All My Worldly Joy started out as the story of my experience of birth trauma and my admission to a psychiatric mother and baby unit together with my six-week-old son. I wanted to write the book that I’d needed to read in the midst of post-traumatic stress -- something I hadn’t realised that childbirth could trigger -- and in those long months afterwards when I simply couldn’t imagine that I would ever be anything but miserable. I wanted to share what I wished those around me had known, especially those who loved me and the midwives and doctors who were ill-equipped to help me when I was struggling.
But as I wrote this story with the support of everyone who has pledged so far, I realised that its meaning came from another, larger narrative. I’d struggled socially and emotionally since childhood. I was funnelled into mental health services early and spent almost twenty years there. I tried every medication going and everyone had different views about what my problem was. I spent time in hospital and became more and more desperate - even more so after my son was born. The stakes were so much higher once he was here: I didn’t want his life to look like mine. And as it turned out, his arrival was the beginning of a chain of events that would change everything.
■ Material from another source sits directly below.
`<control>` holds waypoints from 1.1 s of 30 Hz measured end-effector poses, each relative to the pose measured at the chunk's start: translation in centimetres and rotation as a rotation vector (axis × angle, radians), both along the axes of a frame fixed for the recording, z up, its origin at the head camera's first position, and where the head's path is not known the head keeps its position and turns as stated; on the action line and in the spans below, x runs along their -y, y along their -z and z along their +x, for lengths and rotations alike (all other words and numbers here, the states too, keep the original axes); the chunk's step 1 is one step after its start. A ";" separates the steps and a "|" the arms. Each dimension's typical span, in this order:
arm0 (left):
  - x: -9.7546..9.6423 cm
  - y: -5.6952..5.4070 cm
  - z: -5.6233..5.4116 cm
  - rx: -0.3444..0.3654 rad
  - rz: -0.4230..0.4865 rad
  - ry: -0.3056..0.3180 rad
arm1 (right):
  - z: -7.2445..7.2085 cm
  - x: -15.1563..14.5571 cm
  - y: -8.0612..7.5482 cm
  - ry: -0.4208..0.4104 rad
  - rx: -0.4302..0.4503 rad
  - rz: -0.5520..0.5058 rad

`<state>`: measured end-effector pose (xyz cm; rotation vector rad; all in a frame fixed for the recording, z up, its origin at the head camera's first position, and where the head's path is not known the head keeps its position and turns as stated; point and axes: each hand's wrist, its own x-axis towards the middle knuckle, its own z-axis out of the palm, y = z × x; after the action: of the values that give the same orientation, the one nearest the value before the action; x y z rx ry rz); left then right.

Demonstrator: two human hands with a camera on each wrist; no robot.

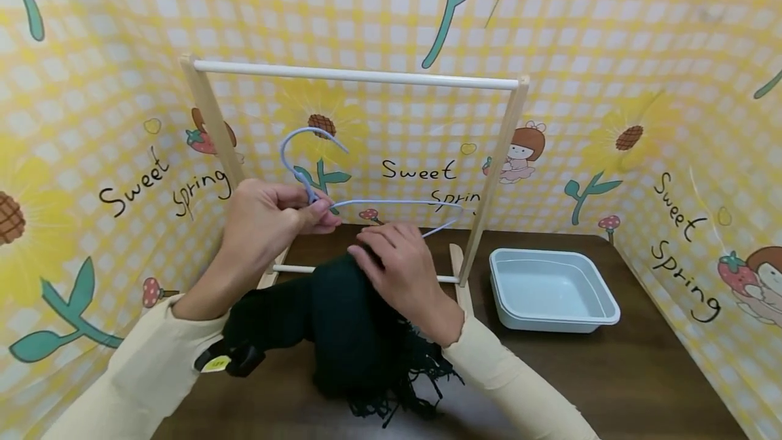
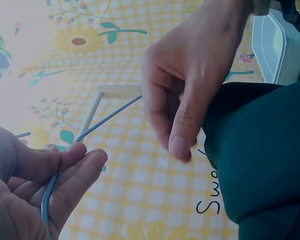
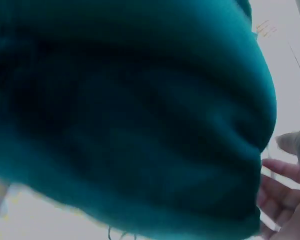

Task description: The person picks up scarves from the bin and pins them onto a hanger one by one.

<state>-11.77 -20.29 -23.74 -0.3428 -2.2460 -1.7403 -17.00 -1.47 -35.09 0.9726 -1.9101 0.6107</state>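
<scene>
A lilac-blue wire hanger (image 1: 397,202) is pinched near its neck between the thumb and fingers of my left hand (image 1: 281,216), hook upward. In the left wrist view my left hand (image 2: 45,180) holds the same wire (image 2: 110,117). My right hand (image 1: 403,270) lies at the top of a dark green fringed scarf (image 1: 345,331), fingers loosely bent. The left wrist view shows no thing between the thumb and fingers of my right hand (image 2: 190,90). The scarf (image 3: 155,125) fills most of the right wrist view. Its bulk hides part of the hanger's lower bar.
A wooden rack with a white top rail (image 1: 354,75) stands behind my hands. To its right a light blue plastic basin (image 1: 552,290) sits on the dark brown table (image 1: 660,386). Yellow checked cloth (image 1: 391,12) with printed flowers surrounds the table at the back and sides.
</scene>
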 end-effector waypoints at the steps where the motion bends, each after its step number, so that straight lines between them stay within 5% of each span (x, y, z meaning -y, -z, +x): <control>1: -0.2 -0.1 -0.1 -0.004 -0.005 0.000 | 0.0 0.2 0.0 -0.033 -0.021 0.017; 7: -0.8 -0.6 -0.2 0.002 -0.001 0.017 | 0.5 2.0 0.0 -0.148 -0.089 0.188; 18: -1.2 -0.4 -0.3 -0.017 -0.040 0.017 | 1.4 4.3 -0.5 -0.066 -0.042 0.558; 26: -1.4 0.3 -0.7 -0.003 -0.005 0.028 | 1.1 4.4 0.2 -0.130 -0.007 0.494; 33: -1.7 0.5 -0.9 0.020 0.007 0.052 | 1.3 4.3 0.2 -0.157 0.106 0.287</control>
<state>-12.69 -18.59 -24.25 -0.3876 -2.2633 -1.7847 -15.72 -5.73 -35.34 1.3047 -2.0665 0.4936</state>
Mental health campaigns are always urging us to talk, to ask for help, but the reality is that sometimes no-one - however qualified they are or however deeply they care - really knows what to say or do. The services we have are not always fit for purpose. So what happens then? I’d love for you to come with me as I retrace my steps through all of this - teenage years with a bipolar diagnosis, the decision to have a child after being diagnosed with a lifelong mental illness, the concept of ‘personality disorder’ and what it means; the ways in which trauma shapes us and directs us, and how we learn to trust ourselves as parents and as people. I’m aware this all sounds incredibly heavy (and it is unflinching), but there’s a lot of humour in there too, and it’s ultimately hopeful - a story of self-discovery, of purpose, and of profound love.
The title - All My Worldly Joy - is a phrase from a letter to Henry VII from his mother, Lady Margaret Beaufort, who gave birth to him when she was just 13. It was a difficult labour and nearly killed them both. Henry was her only child and she was devoted to him - “my son and all my worldly joy.” I came across her phrase whilst researching for my history PhD. At the time, I was writing it up with a sick toddler, on forty minutes’ sleep, and I was feeling pretty wretched. It reminded me just how much my life has been transformed, and of the thousand tiny joys my son brings me every day.
Laura will be donating 50 per cent of her profits from this book to the Maternal Mental Health Alliance.